WORK TO BE COMPLETED -> Each line starting at the one that contains "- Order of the" and ending at the one that contains "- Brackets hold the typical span" must be returned exactly, and the rest of the listing is left out.

EXCERPTED RECORDS ->

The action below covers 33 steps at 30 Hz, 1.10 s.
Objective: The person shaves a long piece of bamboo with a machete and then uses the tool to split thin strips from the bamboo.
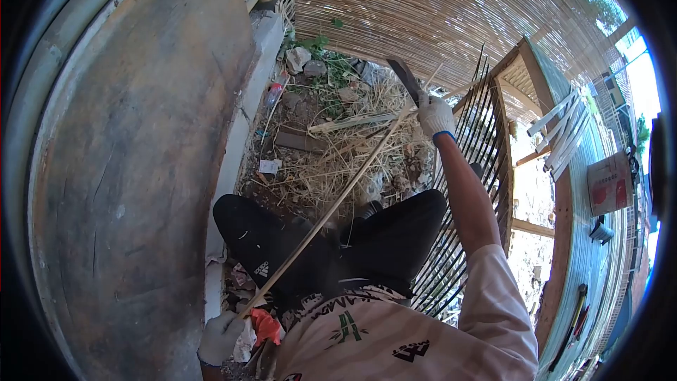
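My right hand (436, 116), in a white work glove with a blue cuff, is closed around a knife. The knife's broad dark blade (404, 80) points up and to the left, away from me. A long thin bamboo strip (334, 207) runs diagonally across my lap, its far end close by the right hand and blade. At the lower left, my gloved left hand (221, 336) is closed on the strip's near end. Crumpled red material (265, 326) lies beside that hand.
Straw and bamboo scraps (331, 162) litter the ground ahead, with stones (297, 60) farther back. A low concrete edge (240, 127) runs along my left. To the right stands a wooden frame with dark slats (451, 240) and a bench top holding a bucket (610, 183).
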Tool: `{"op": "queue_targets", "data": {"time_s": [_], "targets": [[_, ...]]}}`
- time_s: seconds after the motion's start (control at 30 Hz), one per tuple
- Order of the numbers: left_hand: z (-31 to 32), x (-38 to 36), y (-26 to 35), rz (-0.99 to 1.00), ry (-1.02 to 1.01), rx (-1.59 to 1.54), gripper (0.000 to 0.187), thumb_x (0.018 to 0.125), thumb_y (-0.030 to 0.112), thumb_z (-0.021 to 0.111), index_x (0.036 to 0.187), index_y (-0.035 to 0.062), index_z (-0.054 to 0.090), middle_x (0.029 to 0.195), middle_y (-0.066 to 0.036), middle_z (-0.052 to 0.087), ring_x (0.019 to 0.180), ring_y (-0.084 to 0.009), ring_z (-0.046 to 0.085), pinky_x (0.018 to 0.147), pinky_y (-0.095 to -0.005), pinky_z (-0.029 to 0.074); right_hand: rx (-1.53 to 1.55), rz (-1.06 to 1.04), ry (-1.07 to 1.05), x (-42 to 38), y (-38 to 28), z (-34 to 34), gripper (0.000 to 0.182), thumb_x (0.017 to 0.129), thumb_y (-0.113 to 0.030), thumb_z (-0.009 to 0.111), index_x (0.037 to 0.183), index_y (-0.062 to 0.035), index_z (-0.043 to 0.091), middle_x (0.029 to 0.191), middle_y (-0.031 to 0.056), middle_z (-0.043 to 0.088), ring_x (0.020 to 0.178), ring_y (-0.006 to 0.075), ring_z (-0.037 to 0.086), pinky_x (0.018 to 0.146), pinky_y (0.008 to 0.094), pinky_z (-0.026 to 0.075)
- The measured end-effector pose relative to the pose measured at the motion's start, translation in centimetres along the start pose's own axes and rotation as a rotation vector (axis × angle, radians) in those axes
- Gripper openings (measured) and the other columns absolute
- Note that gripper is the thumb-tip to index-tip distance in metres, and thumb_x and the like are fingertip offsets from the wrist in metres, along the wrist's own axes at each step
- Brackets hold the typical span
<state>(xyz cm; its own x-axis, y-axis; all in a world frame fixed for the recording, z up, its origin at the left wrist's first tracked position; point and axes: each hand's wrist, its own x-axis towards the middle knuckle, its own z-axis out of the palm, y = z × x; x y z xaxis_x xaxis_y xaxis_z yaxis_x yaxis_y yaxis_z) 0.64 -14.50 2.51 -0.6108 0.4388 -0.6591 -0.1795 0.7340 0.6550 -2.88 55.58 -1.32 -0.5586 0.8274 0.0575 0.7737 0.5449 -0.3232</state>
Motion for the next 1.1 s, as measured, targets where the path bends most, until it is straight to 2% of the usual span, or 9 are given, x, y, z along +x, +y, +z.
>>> {"op": "queue_targets", "data": {"time_s": [0.2,0.23,0.27,0.33,0.43,0.6,0.87,1.03,1.1], "targets": [[-1.1,0.8,0.0,0.038,0.053,0.106,0.028,0.098,0.026,0.068,0.095,-0.0012,0.072,0.068,-0.013,0.063,0.062,-0.0172,0.06,0.059,-0.0372,0.047,0.199,0.213,0.126,-0.3,2.2,4.1,0.068,0.108,-0.052,0.041,0.115,0.0067,0.075,0.114,0.0357,0.071,0.113,0.0519,0.067,0.104,0.0562,0.05],[-1.1,0.8,0.2,0.043,0.051,0.113,0.028,0.098,0.026,0.068,0.095,-0.0012,0.072,0.068,-0.013,0.063,0.062,-0.0172,0.06,0.059,-0.0372,0.047,0.287,0.269,0.033,1.7,5.2,7.6,0.067,0.107,-0.058,0.045,0.102,0.0011,0.077,0.102,0.0279,0.076,0.092,0.041,0.075,0.083,0.0499,0.06],[-1.2,0.6,0.3,0.042,0.091,0.098,0.027,0.098,0.025,0.068,0.093,-0.0016,0.071,0.067,-0.014,0.062,0.061,-0.0188,0.059,0.059,-0.0377,0.046,0.291,0.279,0.032,0.4,4.6,6.5,0.067,0.107,-0.058,0.045,0.102,0.0011,0.077,0.102,0.0279,0.076,0.092,0.041,0.075,0.083,0.0499,0.06],[-1.6,0.4,0.3,0.031,0.133,0.084,0.026,0.097,0.024,0.068,0.092,-0.002,0.07,0.066,-0.015,0.06,0.06,-0.0203,0.059,0.058,-0.0381,0.046,1.2,0.524,-0.507,-4.4,1.0,2.7,0.054,0.106,-0.063,0.053,0.099,-0.0107,0.066,0.078,0.0049,0.068,0.059,0.0128,0.063,0.047,0.0286,0.051],[-1.8,1.0,0.6,0.069,0.206,0.246,0.027,0.096,0.024,0.07,0.089,-0.0019,0.07,0.065,-0.016,0.059,0.057,-0.0203,0.056,0.057,-0.0391,0.045,1.505,0.517,-0.594,-9.0,-0.8,3.6,0.045,0.103,-0.062,0.061,0.105,-0.0172,0.057,0.08,-0.0007,0.063,0.053,0.0051,0.054,0.039,0.0194,0.042],[-1.6,2.8,4.6,0.111,0.402,0.41,0.028,0.096,0.029,0.07,0.094,0.0019,0.07,0.071,-0.023,0.064,0.063,-0.0422,0.066,0.06,-0.0509,0.048,1.813,0.685,-0.824,-16.5,-2.1,6.1,0.035,0.104,-0.041,0.069,0.111,-0.0091,0.057,0.089,0.0038,0.065,0.057,0.0088,0.053,0.043,0.0215,0.043],[-3.7,3.7,10.4,0.109,0.397,0.705,0.02,0.095,0.023,0.062,0.102,0.0058,0.07,0.079,-0.026,0.069,0.076,-0.0479,0.069,0.07,-0.0602,0.051,2.023,0.754,-1.109,-27.5,-1.9,6.1,0.041,0.099,-0.015,0.054,0.129,0.0115,0.06,0.088,0.0103,0.068,0.07,0.0198,0.063,0.062,0.0308,0.057],[-5.9,3.4,14.1,0.115,0.327,0.764,0.025,0.095,0.017,0.06,0.113,0.0047,0.071,0.08,-0.026,0.068,0.075,-0.0444,0.069,0.071,-0.0532,0.052,2.095,0.696,-1.079,-28.8,-0.4,3.4,0.068,0.097,-0.01,0.055,0.162,-0.0182,0.036,0.135,0.0198,0.066,0.09,0.0267,0.073,0.07,0.0416,0.062],[-7.0,2.7,15.8,0.162,0.34,0.739,0.029,0.095,0.015,0.06,0.12,0.0044,0.069,0.082,-0.025,0.069,0.075,-0.0427,0.07,0.071,-0.0514,0.053,2.054,0.683,-1.064,-29.6,-0.4,1.9,0.067,0.097,-0.01,0.055,0.161,-0.0171,0.036,0.136,0.0196,0.065,0.09,0.0267,0.073,0.071,0.042,0.062]]}}
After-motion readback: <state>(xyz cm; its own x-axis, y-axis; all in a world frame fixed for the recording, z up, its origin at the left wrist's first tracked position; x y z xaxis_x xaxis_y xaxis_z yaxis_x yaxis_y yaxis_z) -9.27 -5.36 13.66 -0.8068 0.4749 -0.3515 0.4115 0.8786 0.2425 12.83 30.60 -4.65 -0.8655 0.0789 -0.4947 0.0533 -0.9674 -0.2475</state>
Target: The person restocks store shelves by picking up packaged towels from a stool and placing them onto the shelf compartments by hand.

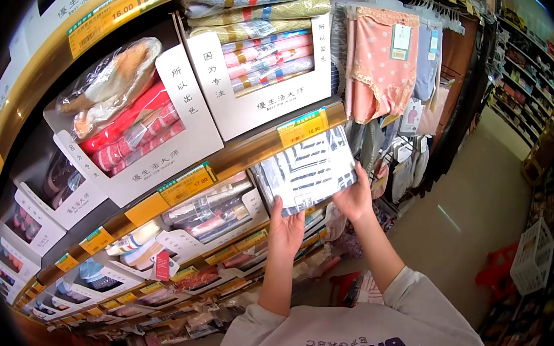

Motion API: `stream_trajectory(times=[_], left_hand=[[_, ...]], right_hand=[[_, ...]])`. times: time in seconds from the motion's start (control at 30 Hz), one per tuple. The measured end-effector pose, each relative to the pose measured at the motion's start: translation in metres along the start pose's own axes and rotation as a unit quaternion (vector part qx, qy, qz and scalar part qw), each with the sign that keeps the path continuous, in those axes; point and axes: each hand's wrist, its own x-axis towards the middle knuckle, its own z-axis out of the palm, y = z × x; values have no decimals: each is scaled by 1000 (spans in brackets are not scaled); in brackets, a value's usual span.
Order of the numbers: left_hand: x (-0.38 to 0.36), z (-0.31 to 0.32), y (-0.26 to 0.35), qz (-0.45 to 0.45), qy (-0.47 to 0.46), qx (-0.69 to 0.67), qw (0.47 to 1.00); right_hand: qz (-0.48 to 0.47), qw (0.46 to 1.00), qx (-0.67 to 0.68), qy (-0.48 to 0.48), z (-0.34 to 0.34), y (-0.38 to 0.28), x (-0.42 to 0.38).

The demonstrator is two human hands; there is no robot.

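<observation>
A flat pack of folded cloth (306, 168), white with dark blue stripes, shines in its clear plastic wrap just below the upper shelf edge. My left hand (286, 230) grips its lower left corner, thumb on top. On the lower right side my right hand (356, 194) has hold of it, with the fingers partly hidden beneath. Behind and above stands a white display box (270, 98) filled with a stack of wrapped, folded cloths. An orange price tag (304, 128) reading 10.00 sits on the shelf edge just above the pack.
Another white box (157, 158) holds red and pink wrapped textiles to the left. Pink dotted underwear (382, 58) hangs on hangers at the right. Lower shelves carry more boxed packs (211, 208). A white basket (533, 256) stands by the aisle floor (465, 216).
</observation>
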Motion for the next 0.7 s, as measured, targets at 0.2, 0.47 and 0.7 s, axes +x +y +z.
stream_trajectory(times=[0.2, 0.47, 0.7], left_hand=[[11, 13, -9, 58, 0, 2, 998], [32, 9, -19, 44, -80, 204, 975], [41, -8, -29, -8, -41, 241, 970]], right_hand=[[25, 999, -33, 10, 10, 28, 6], [41, 999, 18, 28, 18, 33, 62], [-8, 991, -45, 123, -6, 37, 104]])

EXERCISE RESULT ->
- Order of the numbers: left_hand: z (-31 to 32), x (-38 to 36), y (-26 to 35), rz (-0.99 to 1.00), ry (-1.02 to 1.01), rx (-1.59 to 1.54), gripper (0.000 to 0.187), thumb_x (0.018 to 0.125), thumb_y (-0.030 to 0.112), thumb_z (-0.021 to 0.111), index_x (0.036 to 0.187), index_y (-0.035 to 0.062), index_z (-0.054 to 0.090), middle_x (0.029 to 0.195), middle_y (-0.066 to 0.036), middle_z (-0.052 to 0.087), ring_x (0.019 to 0.180), ring_y (-0.084 to 0.009), ring_z (-0.046 to 0.085), pinky_x (0.018 to 0.147), pinky_y (-0.095 to -0.005), pinky_z (-0.029 to 0.074); right_hand: rx (-1.53 to 1.55), rz (-1.06 to 1.04), ry (-1.07 to 1.05), x (-42 to 38), y (-38 to 28), z (-34 to 34), gripper (0.000 to 0.182), thumb_x (0.017 to 0.129), thumb_y (-0.113 to 0.030), thumb_z (-0.009 to 0.111), index_x (0.037 to 0.183), index_y (-0.062 to 0.035), index_z (-0.043 to 0.091), middle_x (0.029 to 0.191), middle_y (-0.031 to 0.056), middle_z (-0.043 to 0.088), ring_x (0.020 to 0.178), ring_y (-0.006 to 0.075), ring_z (-0.037 to 0.086), pinky_x (0.018 to 0.146), pinky_y (0.008 to 0.094), pinky_z (-0.026 to 0.075)
- The measured end-effector pose relative to the pose measured at the motion's start, translation in centimetres along the start pose's own axes and rotation as a rotation vector (axis × angle, radians) in those axes
- Gripper openings (measured) and the other columns absolute
- Note that gripper is the thumb-tip to index-tip distance in metres, and thumb_x and the like are fingertip offsets from the wrist in metres, along the wrist's own axes at each step
- Brackets hold the typical span

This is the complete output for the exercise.